Permanent / 37 hours per week / Full-time (with flexibility for part-time working)


Huntingdon, Lincoln or Peterborough – Hybrid


Lead the enterprise data architecture that turns trusted data into smarter decisions


Be at the forefront of how Anglian Water uses data to drive real-world impact. This role is accountable for establishing and leading our enterprise data architecture discipline, setting the vision, principles, and guardrails that define how data is designed, integrated, governed, secured, and shared across the organisation.


As a leader and specialist role , you will own the enterprise data architecture roadmap and lead a team of Enterprise Data Architects, shaping AI-ready, trusted data products that power analytics, insight, and smarter decision-making. Working closely with senior business and technology leaders, you’ll connect data and analytics strategy to measurable regulatory, operational, and customer outcomes, helping Anglian Water deliver a more resilient, innovative, and future‑ready service.


This is a rare opportunity to influence how data is understood and used at an enterprise level, driving meaningful change across a complex, critical infrastructure organisation.


What yo u’ ll be doing

  • The Data Architecture Manager will lead Anglian Water’s enterprise data architecture function, setting the vision, standards, and operating model for how data is designed, governed, and shared across the organisation. They will define target‑state data architectures and establish clear guardrails that enable domain teams to deliver trusted, secure, and interoperable data products at scale.

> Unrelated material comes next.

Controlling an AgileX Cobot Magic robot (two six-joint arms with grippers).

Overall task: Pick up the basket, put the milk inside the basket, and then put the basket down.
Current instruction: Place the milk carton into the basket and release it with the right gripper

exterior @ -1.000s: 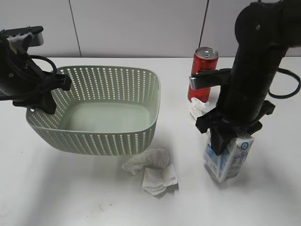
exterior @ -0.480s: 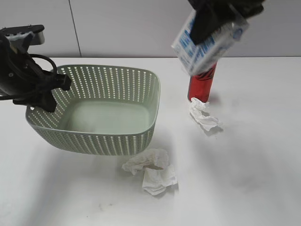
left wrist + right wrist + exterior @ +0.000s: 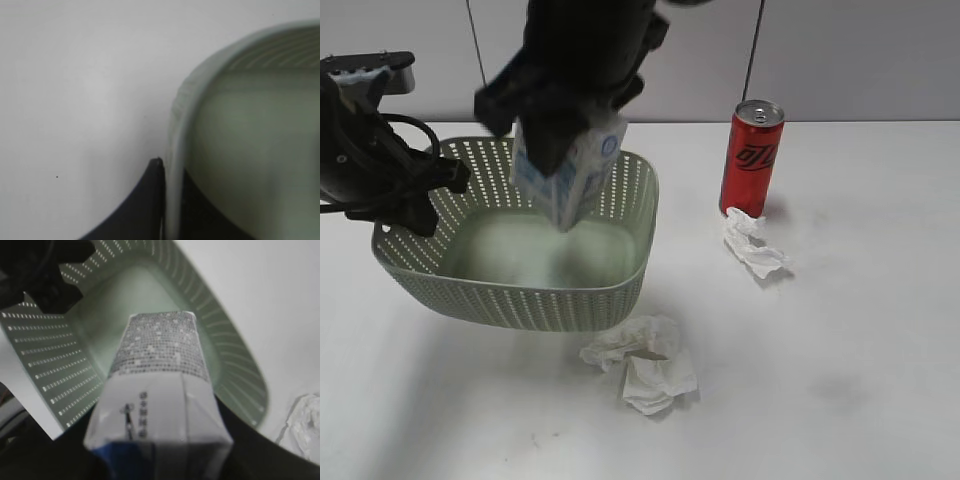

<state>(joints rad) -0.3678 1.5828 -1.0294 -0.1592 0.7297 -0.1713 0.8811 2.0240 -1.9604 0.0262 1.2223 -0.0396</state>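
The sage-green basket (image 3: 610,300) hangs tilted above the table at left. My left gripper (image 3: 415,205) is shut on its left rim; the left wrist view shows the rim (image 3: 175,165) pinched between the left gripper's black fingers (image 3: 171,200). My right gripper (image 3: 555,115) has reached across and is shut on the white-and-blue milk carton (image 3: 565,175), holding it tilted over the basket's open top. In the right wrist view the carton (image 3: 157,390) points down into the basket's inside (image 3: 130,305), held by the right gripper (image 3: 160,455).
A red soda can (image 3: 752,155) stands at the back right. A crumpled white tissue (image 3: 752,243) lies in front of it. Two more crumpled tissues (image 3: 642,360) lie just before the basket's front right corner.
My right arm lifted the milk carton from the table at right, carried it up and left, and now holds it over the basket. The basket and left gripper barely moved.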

  • The role will oversee data architecture governance, manage data architectural risk, technical debt, and assurance, while working closely with data, analytics, and information governance leaders to embed stewardship , quality, privacy, and security into everyday delivery.


  • They will co‑develop data platform strategies and roadmaps, shaping capabilities such as L akehouse and streaming architectures, master and reference data, metadata, integration, and data quality to support AI, analytics, resilience, and cost efficiency.


  • Working with senior business and technology stakeholders, the Data Architecture Manager will translate regulatory, operational, and customer goals into clear data architecture roadmaps and measurable outcomes. They will also lead and develop a team of Enterprise Data Architects, building capability, career pathways, and a strong community of practice across the organisation.



What does it take to be a Data Architecture Manager?

  • Enterprise data architecture & modelling (conceptual/logical/physical; canonical & semantic)


  • Metadata/lineage and data quality management; information lifecycle.


  • Master Data / Reference Data Management (MDM/RDM); Data integration (ETL/ELT, APIs, streaming), event driven & microservices patterns.


  • Security & privacy by design, access controls, classification and protection.


  • Cloud data platforms (incl. Lakehouse), FinOps/cost optimisation, performance tuning.


  • Stakeholder management; communicating across technical/ non technical audiences.


  • People leadership: coaching senior architects, operating model design, community of practice.


  • Measurement & value: OKRs, architecture KPIs, benefits tracking tied to business outcomes.



What’s in it for you?

  • Private healthcare and physiotherapy


  • 24 GP service for you and your household


  • 26 days annual leave (rising with service)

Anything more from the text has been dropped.